Didi-Huberman considera, a partir disso, que a história das imagens “é uma história de objetos impuros, complexos, sobredeterminados. Portanto, é uma história dos objetos policrônicos, de objetos heterocrônicos ou anacrônicos” (idem, p. 28), que corresponde a um saber sobreinterpretativo. Uma epistemologia do anacronismo, a qual defende, não existe sem a “arqueologia discursiva”, visto que só pode existir numa revisitação crítica à própria história da arte e, de pronto, questionando toda uma cadeia de censuras e de impensados. Retoma, assim, Michel Foucault: “Saber, mesmo na ordem histórica, não significa ‘resgatar’ e, sobretudo, não ‘nos resgatar’. A história será ‘efetiva’ na medida em que introduzir o descontínuo em nosso próprio ser… Porque o saber não é feito para compreender, ele é feito para decidir” (Foucault, 1971, p. 147-148 apud Didi-Huberman, 2019, p. 30). Se tomarmos, portanto, o gesto de Didi-Huberman, passamos a considerar que tanto as imagens são formuladas em dispositivos anacrônicos – as contradições internas de seu próprio tempo – como que o estudo das imagens deve partir de seu elemento anacrônico como potência palimpsestica de sobreposição das imagens com os diferentes tempos marcados nelas. Estar diante de uma imagem é, inelutavelmente, estar diante do tempo e a formulação dessa história só pode dar-se contrapelo.
A relação da imagem com o tempo, em Didi-Huberman, nos dá a ver, sobretudo, uma certa articulação da imagem com o real. Em “Quando as imagens tocam o real” (2012), ele remonta a mesma frase que emprega em outros trabalhos, quase sua suma: “assim como não há forma sem formação, não há imagem sem imaginação” (Didi-Huberman, 2012, p. 208), ou, como diz em “Falenas”, “não há imagem sem imaginação, forma sem formação, Bild sem Bildung” (Didi-Huberman, 2015, p. 15). Ora, Didi-Huberman, só pode afirmar isso – e, ainda assim, acreditar que as imagens “tocam o real” – na medida que compreende que a imaginação não se opõe ao real e que, ao mesmo tempo, constitui o processo pelo qual uma imagem se torna tal qual ela é, ou torna-se visível. Em “Atlas ou o Gaio Saber Inquieto” (2018), considera que a “imaginação, por mais desconcertante que seja, não tem nada a ver com uma fantasia pessoal ou gratuita. Ao contrário, é um conhecimento transversal que ela nos oferece, por sua potência intrínseca… que consiste em descobrir laços que a observação direta e incapaz de discernir” (Didi-Huberman, 2018, p. 20). O gozo da imaginação é sua entrega ao múltiplo. Ela “aceita o múltiplo e o reconduz constantemente para nele detectar novas ‘relações íntimas e secretas’, novas ‘correspondências e analogias’, que serão elas mesmas inesgotáveis” (idem, p. 20), isso que chama de inesgotável.
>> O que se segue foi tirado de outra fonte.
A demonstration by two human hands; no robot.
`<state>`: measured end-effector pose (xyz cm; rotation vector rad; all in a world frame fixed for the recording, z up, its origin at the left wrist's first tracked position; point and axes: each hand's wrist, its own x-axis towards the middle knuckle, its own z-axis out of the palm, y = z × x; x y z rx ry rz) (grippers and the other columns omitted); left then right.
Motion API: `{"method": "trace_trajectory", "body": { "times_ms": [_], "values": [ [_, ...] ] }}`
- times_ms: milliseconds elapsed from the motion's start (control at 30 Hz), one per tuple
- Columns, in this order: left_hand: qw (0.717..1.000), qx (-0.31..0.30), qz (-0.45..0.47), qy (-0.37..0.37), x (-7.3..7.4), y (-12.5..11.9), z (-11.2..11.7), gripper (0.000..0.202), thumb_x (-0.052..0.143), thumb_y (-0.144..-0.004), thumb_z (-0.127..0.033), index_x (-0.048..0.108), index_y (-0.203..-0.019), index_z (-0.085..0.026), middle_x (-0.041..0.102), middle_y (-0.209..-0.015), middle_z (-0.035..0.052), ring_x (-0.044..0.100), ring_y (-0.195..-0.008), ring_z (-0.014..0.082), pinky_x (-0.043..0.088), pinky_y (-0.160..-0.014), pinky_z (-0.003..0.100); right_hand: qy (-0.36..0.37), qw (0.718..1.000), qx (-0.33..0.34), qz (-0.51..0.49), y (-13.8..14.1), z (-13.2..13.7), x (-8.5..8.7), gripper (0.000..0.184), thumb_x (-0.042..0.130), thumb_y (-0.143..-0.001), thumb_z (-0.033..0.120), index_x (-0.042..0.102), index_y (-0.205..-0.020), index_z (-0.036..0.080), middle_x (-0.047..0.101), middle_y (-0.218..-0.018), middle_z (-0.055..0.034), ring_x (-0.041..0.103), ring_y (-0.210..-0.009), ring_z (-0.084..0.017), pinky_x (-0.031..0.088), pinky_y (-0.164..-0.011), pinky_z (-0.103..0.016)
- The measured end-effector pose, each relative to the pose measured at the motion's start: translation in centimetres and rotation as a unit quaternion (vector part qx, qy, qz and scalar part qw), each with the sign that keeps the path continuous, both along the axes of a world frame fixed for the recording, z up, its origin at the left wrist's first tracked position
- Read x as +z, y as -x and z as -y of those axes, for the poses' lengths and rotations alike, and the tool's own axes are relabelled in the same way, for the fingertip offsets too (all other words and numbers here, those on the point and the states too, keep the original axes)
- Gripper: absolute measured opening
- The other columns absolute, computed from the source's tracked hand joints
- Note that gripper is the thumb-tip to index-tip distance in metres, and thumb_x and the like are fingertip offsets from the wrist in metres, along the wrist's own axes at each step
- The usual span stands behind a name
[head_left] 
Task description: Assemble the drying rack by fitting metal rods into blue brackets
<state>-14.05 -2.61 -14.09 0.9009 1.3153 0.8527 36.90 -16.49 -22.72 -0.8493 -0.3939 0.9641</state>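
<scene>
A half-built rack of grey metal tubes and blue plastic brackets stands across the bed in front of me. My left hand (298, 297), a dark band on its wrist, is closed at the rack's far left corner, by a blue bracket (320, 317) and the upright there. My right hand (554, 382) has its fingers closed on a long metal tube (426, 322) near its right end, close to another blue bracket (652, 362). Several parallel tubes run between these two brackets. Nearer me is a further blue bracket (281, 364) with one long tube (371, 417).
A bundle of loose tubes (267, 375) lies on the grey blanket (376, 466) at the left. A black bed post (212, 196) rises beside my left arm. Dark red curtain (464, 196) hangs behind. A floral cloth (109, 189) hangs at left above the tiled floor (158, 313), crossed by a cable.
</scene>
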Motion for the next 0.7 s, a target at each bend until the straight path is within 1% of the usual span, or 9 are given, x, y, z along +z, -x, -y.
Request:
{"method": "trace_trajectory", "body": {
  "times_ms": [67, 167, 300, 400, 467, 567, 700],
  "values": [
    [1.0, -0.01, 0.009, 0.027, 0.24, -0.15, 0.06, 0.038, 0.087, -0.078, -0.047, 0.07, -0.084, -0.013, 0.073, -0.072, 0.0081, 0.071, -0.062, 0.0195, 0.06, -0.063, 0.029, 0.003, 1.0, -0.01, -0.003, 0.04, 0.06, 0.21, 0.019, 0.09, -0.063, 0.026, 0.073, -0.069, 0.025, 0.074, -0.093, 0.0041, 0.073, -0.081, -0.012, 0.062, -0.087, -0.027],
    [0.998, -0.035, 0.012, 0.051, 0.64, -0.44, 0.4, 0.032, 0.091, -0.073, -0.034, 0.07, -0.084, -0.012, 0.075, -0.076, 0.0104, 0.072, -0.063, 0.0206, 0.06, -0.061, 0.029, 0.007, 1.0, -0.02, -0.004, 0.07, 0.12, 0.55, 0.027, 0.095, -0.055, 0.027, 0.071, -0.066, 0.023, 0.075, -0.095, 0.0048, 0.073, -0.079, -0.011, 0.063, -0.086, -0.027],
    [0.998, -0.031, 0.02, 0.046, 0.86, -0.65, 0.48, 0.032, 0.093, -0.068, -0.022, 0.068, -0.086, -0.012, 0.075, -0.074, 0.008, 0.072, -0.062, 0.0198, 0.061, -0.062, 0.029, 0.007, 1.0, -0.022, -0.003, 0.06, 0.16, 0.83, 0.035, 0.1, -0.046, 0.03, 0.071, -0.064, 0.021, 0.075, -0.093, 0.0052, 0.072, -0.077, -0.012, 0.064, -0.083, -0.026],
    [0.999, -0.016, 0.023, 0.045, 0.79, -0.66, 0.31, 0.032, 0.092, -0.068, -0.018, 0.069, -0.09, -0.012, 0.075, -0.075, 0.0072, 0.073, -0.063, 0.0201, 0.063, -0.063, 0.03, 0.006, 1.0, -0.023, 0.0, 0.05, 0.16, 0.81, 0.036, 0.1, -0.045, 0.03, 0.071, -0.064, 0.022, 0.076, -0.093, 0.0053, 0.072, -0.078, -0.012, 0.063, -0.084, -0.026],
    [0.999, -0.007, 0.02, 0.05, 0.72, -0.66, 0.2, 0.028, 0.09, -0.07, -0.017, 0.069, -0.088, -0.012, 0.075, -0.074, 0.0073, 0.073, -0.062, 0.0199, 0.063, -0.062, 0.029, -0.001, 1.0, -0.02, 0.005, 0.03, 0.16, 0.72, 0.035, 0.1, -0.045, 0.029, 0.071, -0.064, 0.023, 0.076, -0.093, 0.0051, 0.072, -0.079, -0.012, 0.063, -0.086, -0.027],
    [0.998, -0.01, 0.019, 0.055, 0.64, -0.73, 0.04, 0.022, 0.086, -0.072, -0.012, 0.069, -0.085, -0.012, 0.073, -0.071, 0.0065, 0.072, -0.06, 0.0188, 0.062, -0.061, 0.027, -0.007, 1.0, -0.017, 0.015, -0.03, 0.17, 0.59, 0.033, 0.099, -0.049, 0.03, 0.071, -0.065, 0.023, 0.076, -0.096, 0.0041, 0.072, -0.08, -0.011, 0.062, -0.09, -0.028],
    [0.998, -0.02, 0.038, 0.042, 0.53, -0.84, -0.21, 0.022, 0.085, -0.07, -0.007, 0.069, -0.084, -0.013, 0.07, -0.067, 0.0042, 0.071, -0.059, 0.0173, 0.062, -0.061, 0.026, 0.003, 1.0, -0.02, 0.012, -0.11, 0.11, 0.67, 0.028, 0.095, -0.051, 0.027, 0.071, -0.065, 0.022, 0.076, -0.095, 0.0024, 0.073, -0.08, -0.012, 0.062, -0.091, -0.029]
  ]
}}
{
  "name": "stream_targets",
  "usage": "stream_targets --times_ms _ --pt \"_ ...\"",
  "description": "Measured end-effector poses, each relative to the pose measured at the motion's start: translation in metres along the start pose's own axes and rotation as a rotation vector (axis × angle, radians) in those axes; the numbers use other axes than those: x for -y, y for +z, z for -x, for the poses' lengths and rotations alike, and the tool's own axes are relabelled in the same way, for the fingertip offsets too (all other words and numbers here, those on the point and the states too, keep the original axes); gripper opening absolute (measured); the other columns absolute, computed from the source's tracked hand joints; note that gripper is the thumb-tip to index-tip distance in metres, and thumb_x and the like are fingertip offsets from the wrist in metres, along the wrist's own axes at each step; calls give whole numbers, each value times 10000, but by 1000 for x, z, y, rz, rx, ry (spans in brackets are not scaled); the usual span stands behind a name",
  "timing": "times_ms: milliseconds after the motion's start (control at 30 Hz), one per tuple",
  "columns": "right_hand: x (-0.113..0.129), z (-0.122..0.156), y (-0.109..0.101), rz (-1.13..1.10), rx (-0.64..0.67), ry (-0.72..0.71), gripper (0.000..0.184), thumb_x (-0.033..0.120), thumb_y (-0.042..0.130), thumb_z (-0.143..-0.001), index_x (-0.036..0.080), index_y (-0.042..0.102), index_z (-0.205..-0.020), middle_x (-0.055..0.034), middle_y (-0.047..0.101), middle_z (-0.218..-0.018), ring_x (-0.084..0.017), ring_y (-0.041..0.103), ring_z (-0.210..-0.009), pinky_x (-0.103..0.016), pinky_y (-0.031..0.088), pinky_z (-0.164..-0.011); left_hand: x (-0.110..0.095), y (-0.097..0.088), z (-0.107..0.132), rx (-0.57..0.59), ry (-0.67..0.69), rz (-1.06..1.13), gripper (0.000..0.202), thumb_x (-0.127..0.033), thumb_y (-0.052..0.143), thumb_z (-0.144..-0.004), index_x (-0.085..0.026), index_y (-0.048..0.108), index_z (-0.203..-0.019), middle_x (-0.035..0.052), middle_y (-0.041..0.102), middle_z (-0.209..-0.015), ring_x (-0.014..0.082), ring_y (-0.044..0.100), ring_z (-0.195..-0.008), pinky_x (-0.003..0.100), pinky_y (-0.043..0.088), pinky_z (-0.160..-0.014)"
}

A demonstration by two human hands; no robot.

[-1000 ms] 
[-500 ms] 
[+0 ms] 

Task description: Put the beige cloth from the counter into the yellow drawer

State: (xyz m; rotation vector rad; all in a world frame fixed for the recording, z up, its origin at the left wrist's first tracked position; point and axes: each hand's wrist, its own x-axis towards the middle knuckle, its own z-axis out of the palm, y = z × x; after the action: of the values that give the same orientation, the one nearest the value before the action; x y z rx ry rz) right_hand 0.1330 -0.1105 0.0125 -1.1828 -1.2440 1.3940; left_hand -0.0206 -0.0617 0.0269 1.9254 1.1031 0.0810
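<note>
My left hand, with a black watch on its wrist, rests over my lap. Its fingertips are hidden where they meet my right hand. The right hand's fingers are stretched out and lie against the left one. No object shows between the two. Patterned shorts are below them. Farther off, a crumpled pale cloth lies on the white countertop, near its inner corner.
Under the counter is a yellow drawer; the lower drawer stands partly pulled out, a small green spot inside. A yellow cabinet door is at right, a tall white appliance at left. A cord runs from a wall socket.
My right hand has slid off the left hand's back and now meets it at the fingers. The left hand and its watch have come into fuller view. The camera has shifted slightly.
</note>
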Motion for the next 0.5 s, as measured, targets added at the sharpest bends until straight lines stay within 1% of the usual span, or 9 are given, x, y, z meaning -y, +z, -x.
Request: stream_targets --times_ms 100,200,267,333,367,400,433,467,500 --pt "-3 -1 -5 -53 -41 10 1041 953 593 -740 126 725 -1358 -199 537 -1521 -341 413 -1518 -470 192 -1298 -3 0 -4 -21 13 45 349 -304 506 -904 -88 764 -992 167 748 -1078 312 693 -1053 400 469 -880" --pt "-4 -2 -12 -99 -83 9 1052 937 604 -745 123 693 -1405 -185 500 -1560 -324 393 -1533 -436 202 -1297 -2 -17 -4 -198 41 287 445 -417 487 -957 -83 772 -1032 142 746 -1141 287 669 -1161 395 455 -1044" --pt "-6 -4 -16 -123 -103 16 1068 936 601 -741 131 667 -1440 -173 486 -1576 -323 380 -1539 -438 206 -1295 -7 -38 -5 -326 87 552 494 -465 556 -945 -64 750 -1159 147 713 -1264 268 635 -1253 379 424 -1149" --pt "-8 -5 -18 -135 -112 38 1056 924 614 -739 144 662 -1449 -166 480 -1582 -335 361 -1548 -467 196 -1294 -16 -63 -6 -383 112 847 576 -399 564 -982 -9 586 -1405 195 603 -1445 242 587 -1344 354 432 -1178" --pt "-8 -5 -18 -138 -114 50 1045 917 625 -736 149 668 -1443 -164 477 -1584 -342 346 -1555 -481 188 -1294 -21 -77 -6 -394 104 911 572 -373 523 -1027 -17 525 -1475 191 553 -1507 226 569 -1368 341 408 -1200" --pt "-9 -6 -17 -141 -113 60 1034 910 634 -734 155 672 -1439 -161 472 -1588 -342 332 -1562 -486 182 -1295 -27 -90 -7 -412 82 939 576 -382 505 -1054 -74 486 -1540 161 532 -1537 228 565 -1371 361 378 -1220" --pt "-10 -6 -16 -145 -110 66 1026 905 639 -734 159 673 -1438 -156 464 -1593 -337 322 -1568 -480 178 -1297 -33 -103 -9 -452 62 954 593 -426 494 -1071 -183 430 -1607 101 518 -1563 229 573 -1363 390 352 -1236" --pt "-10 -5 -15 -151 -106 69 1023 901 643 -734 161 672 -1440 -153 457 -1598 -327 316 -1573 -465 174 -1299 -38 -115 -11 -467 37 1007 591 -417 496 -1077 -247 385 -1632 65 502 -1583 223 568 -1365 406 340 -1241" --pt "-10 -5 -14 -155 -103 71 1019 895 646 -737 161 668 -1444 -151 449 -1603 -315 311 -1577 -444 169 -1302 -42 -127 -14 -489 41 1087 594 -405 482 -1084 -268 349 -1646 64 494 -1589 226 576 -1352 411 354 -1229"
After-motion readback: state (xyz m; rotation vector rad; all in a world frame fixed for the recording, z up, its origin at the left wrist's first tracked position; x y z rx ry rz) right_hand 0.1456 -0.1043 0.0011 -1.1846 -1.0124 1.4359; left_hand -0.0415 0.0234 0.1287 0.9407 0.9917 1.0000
A noção de Deleuze sobre o imaginário é particularmente importante, nesse ponto. Seu foco principal, nos livros “Imagem-Movimento” (1983) e “Imagem-Tempo” (2005), é nos os regimes de imagem na transição do cinema antes e depois da 2ª Guerra Mundial, demonstrando que eles possuem relações intrínsecas com as formas de pensamento de uma certa formação história, que ora se apresenta nas imagens, ora nas funções e ora nos conceitos, portanto nos signos. No entanto, na busca por reafirmar tal tese, Deleuze (2005) tece as relações entre imagem e imaginário. Definindo-o a partir dos pressupostos Bergsonianos, entende que o imaginário está, justamente, no entrecruzamento de dois pares: real-irreal, verdadeiro-falso. Para ele, o real é “o encadeamento prolongado dos atuais [aquilo que se atualizou, que não é mais virtual]; o irreal é a aparição brusca e descontínua à consciência, é um virtual enquanto se atualiza” (Deleuze, 2008, p. 84). Posto que o binômio real-irreal, embora sempre distinto internamente, nem sempre é discernível, o binômio verdadeiro-falso é acionado: sendo o falso, justamente, o momento em que o real e o irreal são indiscerníveis. No entanto, quando há o falso, quando real e irreal estão suspensos, o verdadeiro torna-se impossível de decidir: “o falso não é um erro ou uma confusão, mas a potência que torna o verdadeiro indecidível” (idem, p. 84).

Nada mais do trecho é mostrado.